## Your goal
Leave every picture out, and retype all the remaining records exactly.

Records from a data collection
-----
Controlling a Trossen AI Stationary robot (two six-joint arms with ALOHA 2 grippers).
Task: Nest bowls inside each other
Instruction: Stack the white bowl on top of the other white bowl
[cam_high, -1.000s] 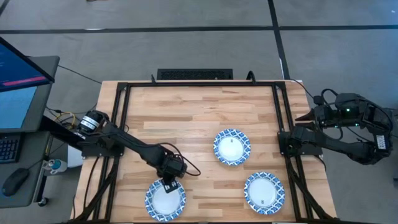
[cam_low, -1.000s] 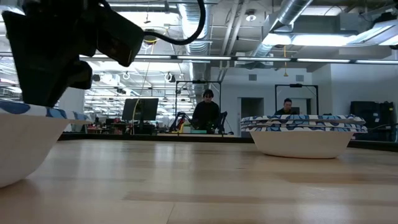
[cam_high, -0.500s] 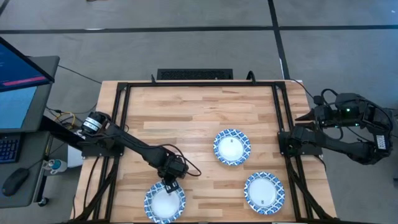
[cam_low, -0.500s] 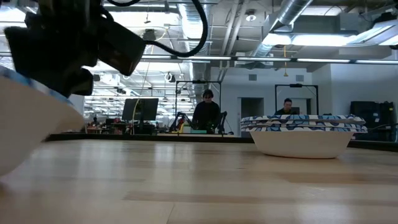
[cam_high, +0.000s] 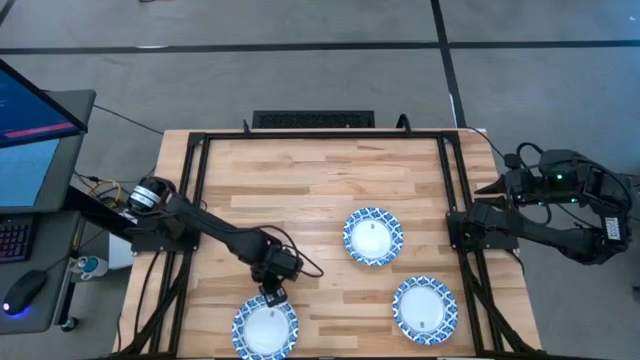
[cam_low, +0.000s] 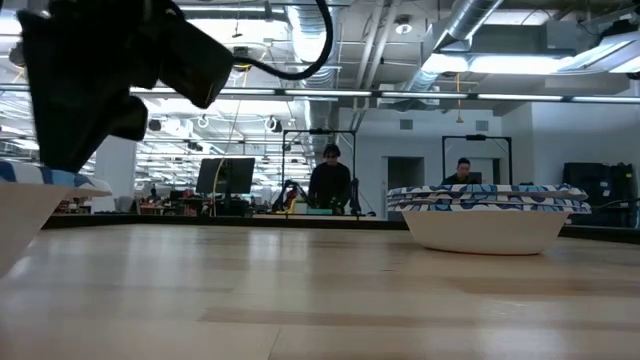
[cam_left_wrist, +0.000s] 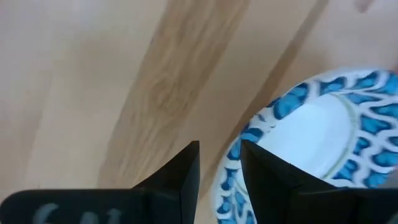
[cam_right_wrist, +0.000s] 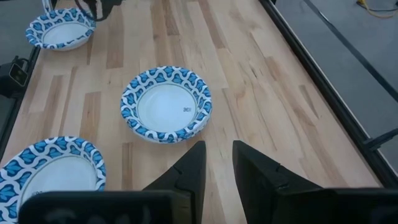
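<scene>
Three blue-rimmed white bowls show in the high view: a near-left bowl (cam_high: 265, 330), a middle bowl (cam_high: 372, 236) and a near-right bowl (cam_high: 424, 309), each resting on its base on the wood. My left gripper (cam_high: 272, 293) is at the near-left bowl's far rim and is shut on it. In the low view that bowl (cam_low: 40, 200) sits level under the gripper (cam_low: 90, 90). Another bowl (cam_low: 485, 215) shows more than one rim layer there. My right gripper (cam_right_wrist: 219, 152) waits at the table's right edge, shut, touching nothing. My left gripper pinches the near-left bowl's far rim (cam_left_wrist: 235, 152), with one finger (cam_left_wrist: 264, 171) over the bowl's inside and the other (cam_left_wrist: 186, 171) outside it. The fingers come from above, pointing down. The bowl (cam_left_wrist: 317, 137) sits level on the table.
A black frame (cam_high: 195, 200) runs along the table's left, far and right sides. The wood between the bowls and the far rail is bare. A monitor (cam_high: 30, 130) stands off the table's left. People sit at desks in the room behind (cam_low: 330, 185).
Half a second ago the near-left bowl was tipped in my left gripper, one side raised off the wood. It now sits level again, slightly closer to the table's near edge. The left gripper stayed on its rim. The other bowls did not move.
</scene>
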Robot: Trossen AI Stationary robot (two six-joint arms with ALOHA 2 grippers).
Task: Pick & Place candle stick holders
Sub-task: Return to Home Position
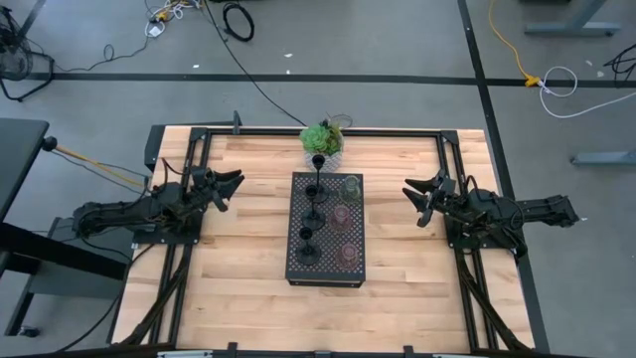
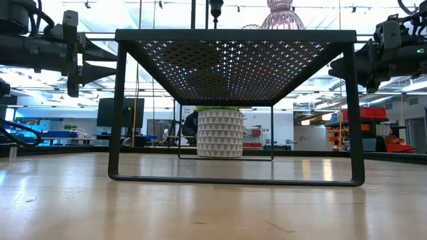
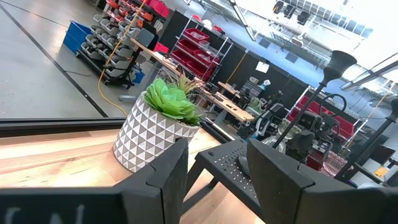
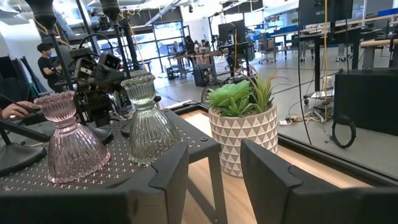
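Observation:
Three black thin-stemmed holders (image 1: 311,214) stand on their round bases in a row along the left side of the black perforated tray (image 1: 326,270). A clear glass cup (image 1: 351,186) and two pinkish cups (image 1: 341,216) stand along its right side. In the right wrist view the clear cup (image 4: 146,121) and a pinkish cup (image 4: 65,140) are close. My left gripper (image 1: 231,184) is open and empty, left of the tray above the table. My right gripper (image 1: 415,194) is open and empty, right of the tray.
A green plant in a white patterned pot (image 1: 322,141) stands just beyond the tray's far end. The tray is a raised stand on thin legs (image 2: 119,133). A black frame (image 1: 457,179) rims the wooden table. A person (image 4: 46,62) is in the room beyond.

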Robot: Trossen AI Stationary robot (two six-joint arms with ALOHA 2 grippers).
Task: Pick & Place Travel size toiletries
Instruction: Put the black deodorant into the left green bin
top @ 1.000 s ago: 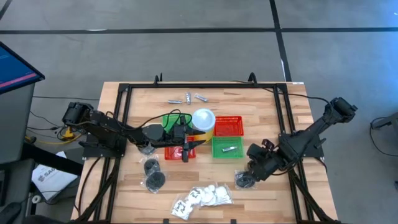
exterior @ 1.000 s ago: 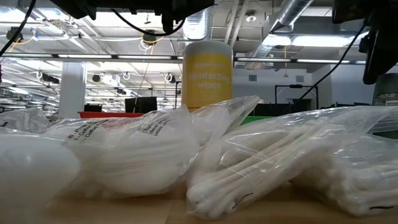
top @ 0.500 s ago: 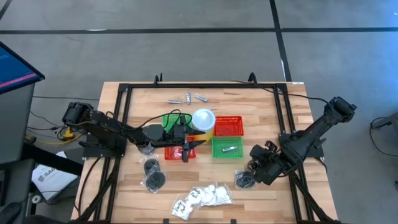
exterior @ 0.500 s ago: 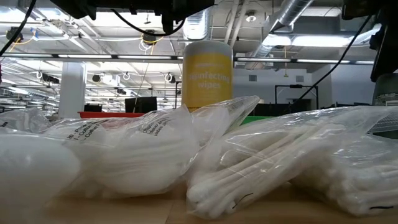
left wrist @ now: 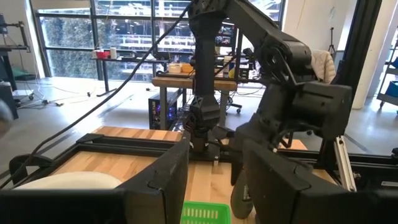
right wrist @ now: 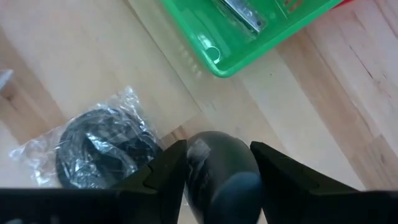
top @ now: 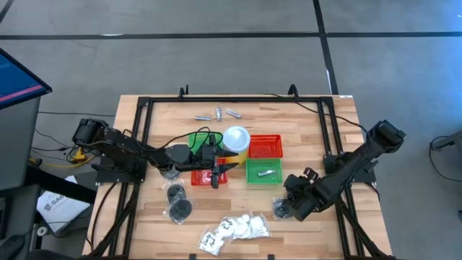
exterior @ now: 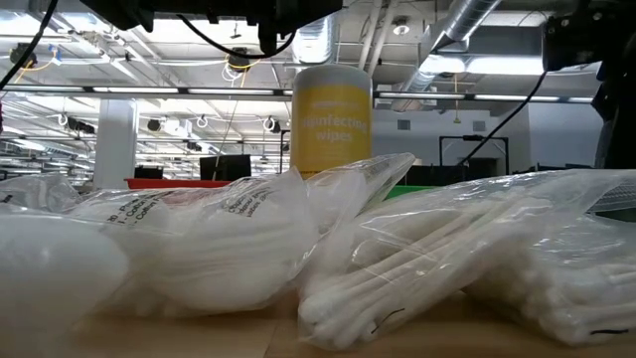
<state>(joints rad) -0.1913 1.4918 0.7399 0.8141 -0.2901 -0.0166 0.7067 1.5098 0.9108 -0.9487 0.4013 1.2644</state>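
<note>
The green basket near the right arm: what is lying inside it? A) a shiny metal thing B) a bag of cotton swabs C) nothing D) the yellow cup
A: the high view shows a small silvery metal piece lying in the green basket, and the right wrist view shows it there too.
</note>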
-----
## Response area
Controlling a Trossen AI Stationary robot (two six-joint arms with ALOHA 2 grippers).
Task: Nest bowls inside each other
Instruction: Stack the white bowl on top of the other white bowl
[cam_high, -1.000s] 
[cam_low, -1.000s] 
[cam_high, -0.500s] 
[cam_low, -0.500s] 
[cam_high, +0.000s] 
[cam_low, +0.000s] 
[cam_left_wrist, +0.000s] 
[cam_right_wrist, +0.000s] 
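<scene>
Three blue-rimmed white bowls show in the high view: a near-left bowl (cam_high: 265, 330), a middle bowl (cam_high: 372, 236) and a near-right bowl (cam_high: 424, 309), each resting on its base on the wood. My left gripper (cam_high: 272, 293) is at the near-left bowl's far rim and is shut on it. In the low view that bowl (cam_low: 40, 200) sits level under the gripper (cam_low: 90, 90). Another bowl (cam_low: 485, 215) shows more than one rim layer there. My right gripper (cam_right_wrist: 219, 152) waits at the table's right edge, shut, touching nothing. My left gripper pinches the near-left bowl's far rim (cam_left_wrist: 235, 152), with one finger (cam_left_wrist: 264, 171) over the bowl's inside and the other (cam_left_wrist: 186, 171) outside it. The fingers come from above, pointing down. The bowl (cam_left_wrist: 317, 137) sits level on the table.
A black frame (cam_high: 195, 200) runs along the table's left, far and right sides. The wood between the bowls and the far rail is bare. A monitor (cam_high: 30, 130) stands off the table's left. People sit at desks in the room behind (cam_low: 330, 185).
Half a second ago the near-left bowl was tipped in my left gripper, one side raised off the wood. It now sits level again, slightly closer to the table's near edge. The left gripper stayed on its rim. The other bowls did not move.
</scene>
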Robot: Trossen AI Stationary robot (two six-joint arms with ALOHA 2 grippers).
Task: Pick & Place candle stick holders
Sub-task: Return to Home Position
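Observation:
Three black thin-stemmed holders (image 1: 311,214) stand on their round bases in a row along the left side of the black perforated tray (image 1: 326,270). A clear glass cup (image 1: 351,186) and two pinkish cups (image 1: 341,216) stand along its right side. In the right wrist view the clear cup (image 4: 146,121) and a pinkish cup (image 4: 65,140) are close. My left gripper (image 1: 231,184) is open and empty, left of the tray above the table. My right gripper (image 1: 415,194) is open and empty, right of the tray.
A green plant in a white patterned pot (image 1: 322,141) stands just beyond the tray's far end. The tray is a raised stand on thin legs (image 2: 119,133). A black frame (image 1: 457,179) rims the wooden table. A person (image 4: 46,62) is in the room beyond.
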
Robot: Trossen AI Stationary robot (two six-joint arms with ALOHA 2 grippers).
Task: Pick & Place Travel size toiletries
Instruction: Put the black deodorant into the left green bin
top @ 1.000 s ago: 
exterior @ 1.000 s ago: 
top @ 0.500 s ago: 
exterior @ 0.500 s ago: 
left wrist @ now: 
right wrist @ now: 
top @ now: 
exterior @ now: 
<state>(joints rad) -0.1913 1.4918 0.7399 0.8141 -0.2901 -0.0166 0.7067 1.5098 0.9108 -0.9487 0.4013 1.2644</state>
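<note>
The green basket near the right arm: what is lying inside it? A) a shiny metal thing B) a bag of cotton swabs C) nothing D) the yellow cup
A: the high view shows a small silvery metal piece lying in the green basket, and the right wrist view shows it there too.
</note>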

The exercise requires nothing more than what has been given.